TASK DIRECTIONS: Begin at the line with "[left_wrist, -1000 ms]" and set down each line exactly until the listing ends. Images stay out.

══════

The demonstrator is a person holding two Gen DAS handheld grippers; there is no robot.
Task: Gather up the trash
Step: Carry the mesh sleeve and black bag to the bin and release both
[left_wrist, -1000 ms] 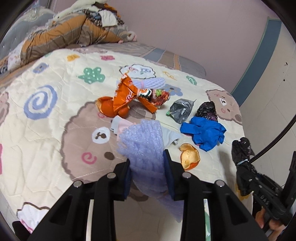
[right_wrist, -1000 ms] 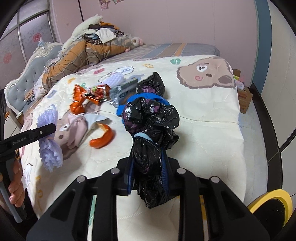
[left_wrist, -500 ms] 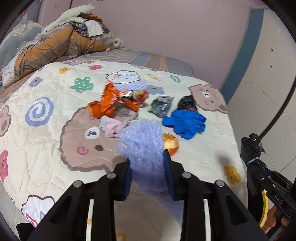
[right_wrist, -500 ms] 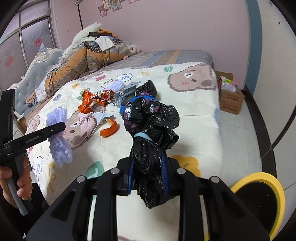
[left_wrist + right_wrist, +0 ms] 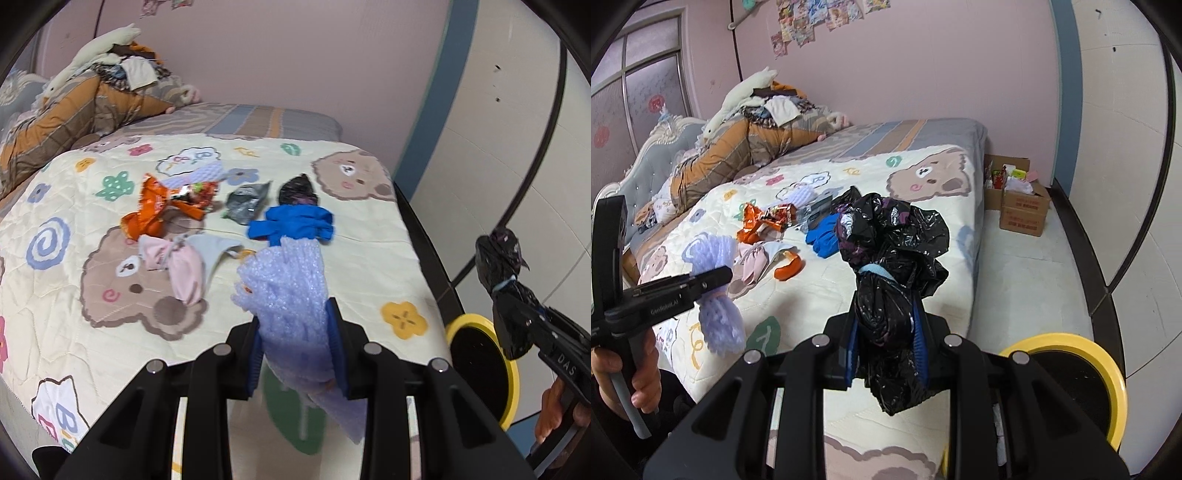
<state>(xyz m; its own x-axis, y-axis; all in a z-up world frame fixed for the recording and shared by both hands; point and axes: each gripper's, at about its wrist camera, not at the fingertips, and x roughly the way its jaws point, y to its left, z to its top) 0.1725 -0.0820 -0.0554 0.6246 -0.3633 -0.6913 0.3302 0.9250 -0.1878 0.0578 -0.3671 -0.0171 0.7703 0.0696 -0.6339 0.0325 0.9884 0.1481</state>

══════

TASK SOLUTION:
[left_wrist, -1000 ms] 
[right_wrist, -1000 ms] 
[left_wrist, -500 ms] 
[right_wrist, -500 ms] 
[left_wrist + right_wrist, +0 ms] 
<state>(xyz m; its own x-axis, y-axis; all in a z-up world frame fixed for the recording and shared by both hands; point and axes: each gripper's, at about its wrist camera, not at the fingertips, and x roughly the way its jaws point, y to its left, z to its top) 0.1725 -0.0820 -0.0554 0.6246 -0.3633 -0.6913 0.3302 0.9250 -0.1878 0.0578 -0.3671 -0.0171 0.7703 0.0696 -0.6339 0.0325 0.9884 0.1481</state>

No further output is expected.